As I stood there cheering with my friends and fellow activists, I understood. The depth and breadth of the devastation we have wrought upon the natural world and all the living beings who depend on it hit me with the force of one of those trucks going past me on my bike. I had to leave the cheering, shouting, and carefully controlled crowds to fully experience this feeling. I got on my bike, rode back up the bridge and stood there, alone, surrounded by nothing but concrete, and wept. Dark clouds had rolled in, the sky matched my mood, and I finally gave up all hope.

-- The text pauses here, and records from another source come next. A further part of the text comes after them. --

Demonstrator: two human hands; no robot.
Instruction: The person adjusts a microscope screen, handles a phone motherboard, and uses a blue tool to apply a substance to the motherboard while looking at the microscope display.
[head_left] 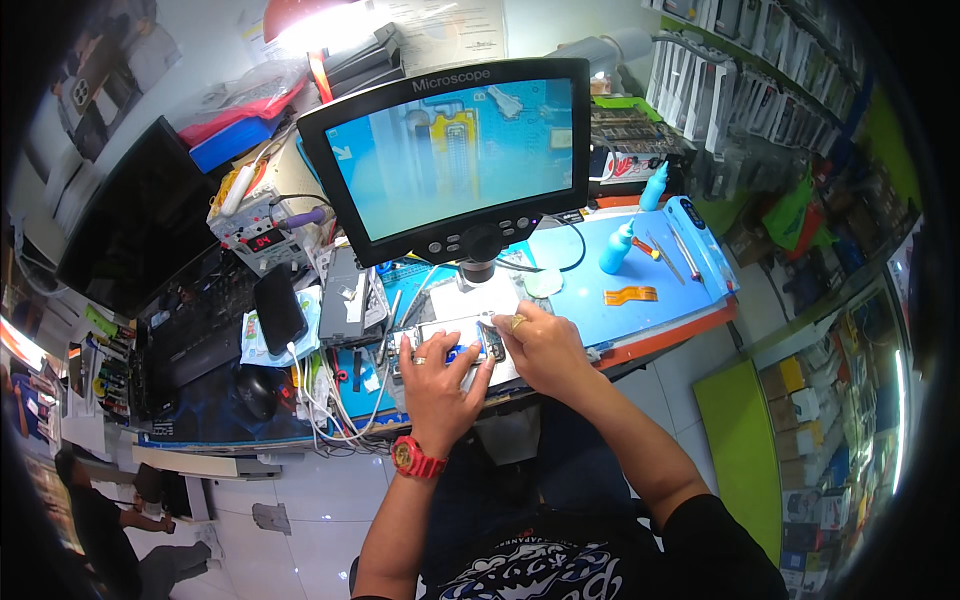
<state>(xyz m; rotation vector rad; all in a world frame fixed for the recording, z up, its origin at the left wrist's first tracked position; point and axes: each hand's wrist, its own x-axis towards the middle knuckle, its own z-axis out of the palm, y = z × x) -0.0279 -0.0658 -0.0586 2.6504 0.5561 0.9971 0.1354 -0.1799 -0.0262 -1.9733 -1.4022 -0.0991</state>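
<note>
My left hand (440,385) lies with fingers spread on an opened device (468,338) with a metal frame and a blue part, under a microscope (478,270) on a pale work plate (450,298). My right hand (540,350) is closed at the device's right side; something small and yellowish shows at its fingertips, too small to make out. A screen (445,155) above shows an enlarged gold-edged connector. To the right, a blue mat (580,295) holds an orange flex cable (630,295), blue bottles (617,255) and thin tools (668,258).
A phone (280,310) with cables lies at the left, near a mouse (255,390), keyboard (185,335), dark monitor (135,215) and control unit (245,235). A glass display case (830,420) stands at the right. Another person (105,530) is at the lower left.
</note>
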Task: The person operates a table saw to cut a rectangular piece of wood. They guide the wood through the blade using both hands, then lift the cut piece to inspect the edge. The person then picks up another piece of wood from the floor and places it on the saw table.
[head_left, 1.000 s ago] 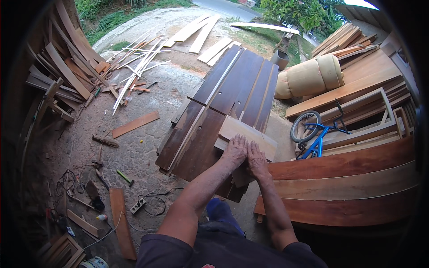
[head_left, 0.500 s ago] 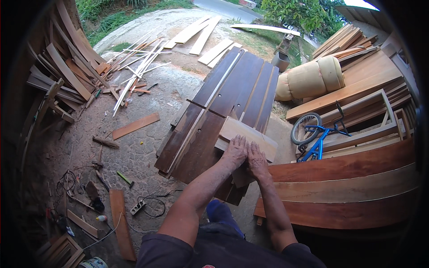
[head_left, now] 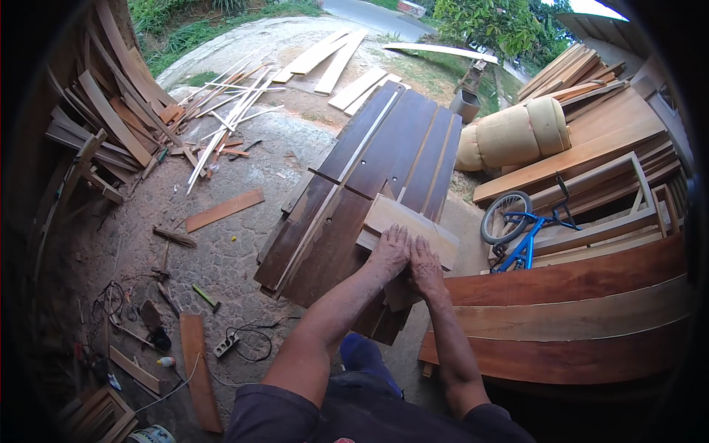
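Side by side, my two hands lie on a pale wooden board (head_left: 390, 212) near the close right end of a dark brown plank bench. Fingers stretched forward, my left hand (head_left: 391, 251) rests flat on the board's near part. Just to its right, touching or almost touching it, my right hand (head_left: 426, 267) lies with its fingers also extended. Other wooden pieces show under the board's left and near edges. The thumbs and whatever is beneath the palms are hidden. The dark bench (head_left: 325, 244) stretches away from me, with narrow pale strips running lengthwise.
To the right are wide reddish planks (head_left: 561, 351), a blue bicycle (head_left: 526, 244) and a rolled foam mattress (head_left: 513, 136). On the floor at left lie a green-handled hammer (head_left: 207, 297), a power strip (head_left: 226, 345) with cord, and loose boards (head_left: 225, 210). Thin offcuts (head_left: 229, 133) are heaped farther off.
The view has shifted very slightly. Both hands stay in the same place on the pale board.
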The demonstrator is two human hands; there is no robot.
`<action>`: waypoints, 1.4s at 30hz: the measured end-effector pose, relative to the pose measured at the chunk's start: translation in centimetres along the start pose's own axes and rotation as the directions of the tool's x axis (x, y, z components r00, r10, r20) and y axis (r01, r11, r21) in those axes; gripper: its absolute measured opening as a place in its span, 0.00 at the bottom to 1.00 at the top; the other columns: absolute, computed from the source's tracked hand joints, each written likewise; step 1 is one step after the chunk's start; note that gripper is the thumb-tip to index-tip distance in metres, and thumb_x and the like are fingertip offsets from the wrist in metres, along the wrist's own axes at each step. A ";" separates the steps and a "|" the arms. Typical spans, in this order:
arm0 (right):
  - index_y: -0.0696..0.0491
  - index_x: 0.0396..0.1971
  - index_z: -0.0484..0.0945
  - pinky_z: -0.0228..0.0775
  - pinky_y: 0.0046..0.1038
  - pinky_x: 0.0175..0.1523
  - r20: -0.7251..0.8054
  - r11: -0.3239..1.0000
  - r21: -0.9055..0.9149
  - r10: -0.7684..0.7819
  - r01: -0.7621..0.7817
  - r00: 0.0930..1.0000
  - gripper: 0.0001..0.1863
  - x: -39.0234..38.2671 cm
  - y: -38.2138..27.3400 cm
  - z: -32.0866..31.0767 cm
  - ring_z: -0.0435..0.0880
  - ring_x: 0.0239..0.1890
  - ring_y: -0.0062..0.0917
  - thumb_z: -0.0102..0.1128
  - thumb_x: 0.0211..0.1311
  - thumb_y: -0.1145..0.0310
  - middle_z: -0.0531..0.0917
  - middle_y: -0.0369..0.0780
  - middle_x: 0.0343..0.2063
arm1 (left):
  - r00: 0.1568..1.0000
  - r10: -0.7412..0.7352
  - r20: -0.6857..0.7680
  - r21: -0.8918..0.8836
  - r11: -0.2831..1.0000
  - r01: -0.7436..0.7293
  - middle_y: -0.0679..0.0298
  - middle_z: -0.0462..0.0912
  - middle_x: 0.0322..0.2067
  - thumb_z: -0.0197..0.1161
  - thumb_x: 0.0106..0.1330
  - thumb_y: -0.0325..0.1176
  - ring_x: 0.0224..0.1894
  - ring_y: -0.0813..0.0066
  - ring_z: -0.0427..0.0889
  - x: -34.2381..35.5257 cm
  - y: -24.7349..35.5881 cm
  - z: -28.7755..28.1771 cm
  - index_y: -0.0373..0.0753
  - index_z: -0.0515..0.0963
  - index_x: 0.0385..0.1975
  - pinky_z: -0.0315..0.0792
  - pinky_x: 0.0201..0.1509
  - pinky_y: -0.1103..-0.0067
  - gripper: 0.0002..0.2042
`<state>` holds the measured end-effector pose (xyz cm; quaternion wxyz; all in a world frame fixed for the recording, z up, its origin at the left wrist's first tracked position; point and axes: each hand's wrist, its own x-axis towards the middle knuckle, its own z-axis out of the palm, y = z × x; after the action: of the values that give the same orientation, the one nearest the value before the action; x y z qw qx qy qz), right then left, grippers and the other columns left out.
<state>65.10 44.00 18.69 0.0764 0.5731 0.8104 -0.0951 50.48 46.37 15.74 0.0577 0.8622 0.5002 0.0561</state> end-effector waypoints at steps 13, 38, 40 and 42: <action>0.54 0.71 0.53 0.56 0.52 0.70 -0.056 0.999 -0.051 -0.009 0.006 0.998 0.53 0.9 0.5 -0.2 0.54 0.74 0.40 0.75 0.44 0.66 0.55 0.47 0.72 | 1.000 -0.006 -0.018 0.003 1.000 0.006 0.43 0.61 0.67 0.45 0.70 0.33 0.71 0.42 0.58 1.2 -0.3 0.1 0.29 0.63 0.65 0.55 0.72 0.54 0.25; 0.53 0.72 0.51 0.53 0.54 0.71 -0.013 0.999 -0.035 -0.006 0.005 1.000 0.56 3.6 2.4 -0.7 0.50 0.75 0.41 0.76 0.42 0.67 0.52 0.47 0.73 | 0.999 -0.022 -0.035 -0.011 1.000 0.022 0.43 0.61 0.67 0.45 0.71 0.34 0.71 0.43 0.58 4.0 -1.0 0.1 0.29 0.63 0.65 0.56 0.72 0.55 0.24; 0.53 0.72 0.50 0.53 0.53 0.71 -0.016 0.999 -0.033 -0.005 0.004 1.000 0.56 3.9 2.6 -0.6 0.50 0.75 0.41 0.76 0.42 0.67 0.52 0.47 0.73 | 0.999 -0.025 -0.020 -0.005 1.000 0.025 0.44 0.61 0.67 0.45 0.71 0.34 0.71 0.43 0.58 4.4 -1.0 0.0 0.29 0.63 0.65 0.56 0.72 0.55 0.24; 0.53 0.72 0.50 0.53 0.54 0.71 -0.030 0.999 -0.041 -0.008 0.007 1.000 0.56 4.3 3.0 -0.3 0.50 0.75 0.41 0.77 0.42 0.67 0.52 0.47 0.73 | 0.999 -0.037 -0.020 -0.020 0.999 0.036 0.44 0.61 0.68 0.45 0.71 0.34 0.71 0.44 0.58 4.7 -1.0 0.0 0.30 0.63 0.65 0.56 0.72 0.55 0.24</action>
<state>66.50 48.94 17.74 0.0755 0.5697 0.8153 -0.0703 51.89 50.95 15.79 0.0621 0.8516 0.5159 0.0688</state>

But that’s not the end of the story. Having no hope is freeing. No hope can, if you let it, lead to action that might make a difference in the world. Hoping for what can never be, what will never be gets you nowhere. Hope is wishing for something over which you have no agency. Losing hope led me to change my life. Losing hope led me farther into understanding than I ever thought possible, and I’m still learning. Losing hope means I’m working as hard as I can to love all the places in the world, not just the mountains and the rivers and the forests, but the desecrated places too. These places, and all of us, are part of this world, and it’s the only world we have.